Cyrano sulla Luna

Cyrano sulla Luna

La notte tra il 20 e il 21 luglio 1969 l’uomo arrivò per la prima volta sulla Luna. Da allora, innumerevoli sono stati i viaggi alla scoperta del nostro incantevole satellite, indubbiamente oggi meno misterioso, ma ancora romanticamente affascinante agli occhi di comuni individui. A lasciarci avvicinare, però, alla bellezza e alla meraviglia che circondano questa splendente figura, ci pensa Pietro De Pascalis con il suo toccante e intenso Cyrano sulla Luna.
Dal 5 al 13 maggio, in prima nazionale, avrete, infatti, la possibilità di partecipare a un viaggio incredibile e entusiasmante, avrete l’occasione di vedere e sentire suggestioni da sogno, tanto reali quanto concrete: la Luna non è mai stata così vicina al Teatro Leonardo!

Il primo impatto è già disarmante. La delicata scenografia di Anna Bertolotti fa sì che la nostra mente già fantastichi, prima ancora che lo spettacolo abbia inizio: in una Milano spesso grigia e che non lascia molto spazio per guardare le stelle, Cyrano sulla Luna dà a tutti noi questa possibilità, facendo entrare sul palcoscenico del Teatro Leonardo uno spaccato di cielo, una piccola fetta nera tempestata di luminose stelle bianche. Anche se, si sa, il Teatro è finzione e si fa presto a tornare con i piedi per terra, c’è una parte di noi che sicuramente vorrà rimanere, almeno per il tempo dello spettacolo, legato a quell’incanto, a quelle entità sconosciute e misteriose che solo i sogni possono avvicinare. Una panchina solitaria e dei cespugli di piccoli e grandi palloncini bianchi fanno il resto, rendendo concreta e viva, quasi come se le potessimo parlare, l’immensa Luna.
Non spetta a noi però l’emozione di parlarle. È il momento di Cyrano, o meglio della sua anima, appena dipartita, che ha lasciato il nostro mondo carico di sofferenze, per rinascere sotto una nuova luce e diventare lui stesso una stella. Ma c’è un prezzo da pagare per poter cominciare questa nuova avventura: dire la Verità. Così, la Luna, come una tenera e ingenua bambina che non sa nulla della vita e degli uomini, fa domande, difficilissime domande, portando Cyrano a un confronto crudo e diretto con se stesso e con la Verità.

Il bellissimo testo di Luca Chieregato e la forza scenica di Pietro De Pascalis, entrambi curatori anche della regia, si caricano dell’intensità della tradizione, ossia quella del meraviglioso testo ottocentesco di Edmond Rostand, per portarla su un piano ancora più elevato, per quanto possibile.
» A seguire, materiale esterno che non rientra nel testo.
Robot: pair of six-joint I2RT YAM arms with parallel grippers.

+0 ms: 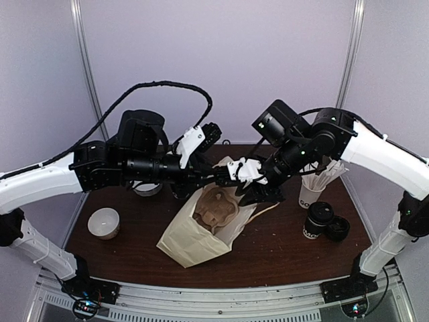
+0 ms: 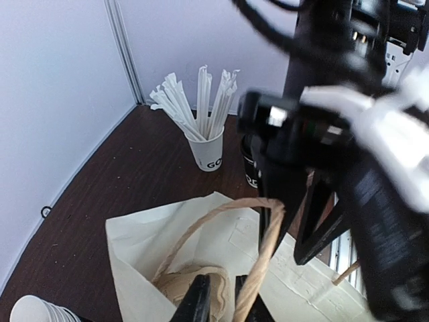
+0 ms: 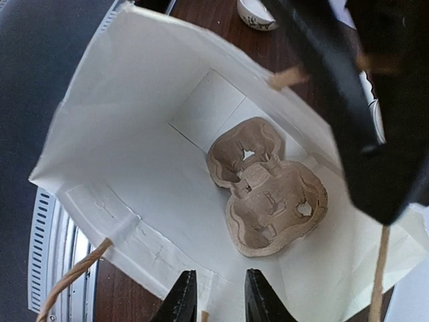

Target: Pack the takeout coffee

In Cyrano sulla Luna c’è tutto: c’è il naso, il famoso naso che ha così fortemente caratterizzato il nostro protagonista quand’era in vita e che gli ha tolto ogni possibilità di essere amato, almeno secondo lui; c’è il furore da guascone, che porta Cyrano a cercare, a volere e ad affrontare coraggiose sfide e pericolosi duelli; ci sono le parole, unica consolazione al tormento e alle sofferenze dell’anima, unico sollievo a quel vuoto che neanche la spada può riempire; e poi c’è, naturalmente, Rossana, o meglio, c’è il suo ricordo, la sua essenza, in cui si incanalano tutti turbamenti di un amore segretamente e gelosamente taciuto.
Nello spettacolo di De Pascalis c’è tutto questo, certo, ma c’è molto di più! Il suo non è solo un ripercorrere, un ricordare una vita che ormai non c’è più; è un vero e proprio viaggio dentro di sé, dentro quelle paure che gli hanno impedito di vivere veramente, dentro quella Verità che ora è costretto ad affrontare, la sua più grande sfida. L’ironia e l’energia di Pietro De Pascalis, da solo in scena, rendono lo spettacolo dinamico e commovente, a volte persino divertente, regalando agli spettatori un nuovo punto di vista, una distanza “lunare” che cambia ogni prospettiva.
Ed ecco fatto! Improvvisamente, nulla è più come prima. Da qui, tutto cambia aspetto e significato, perché ora sappiamo che un bacio non è, o almeno non è più, “un apostrofo rosa tra le parole t’amo”, un bacio è un precipitare, è un rapido e inarrestabile cadere.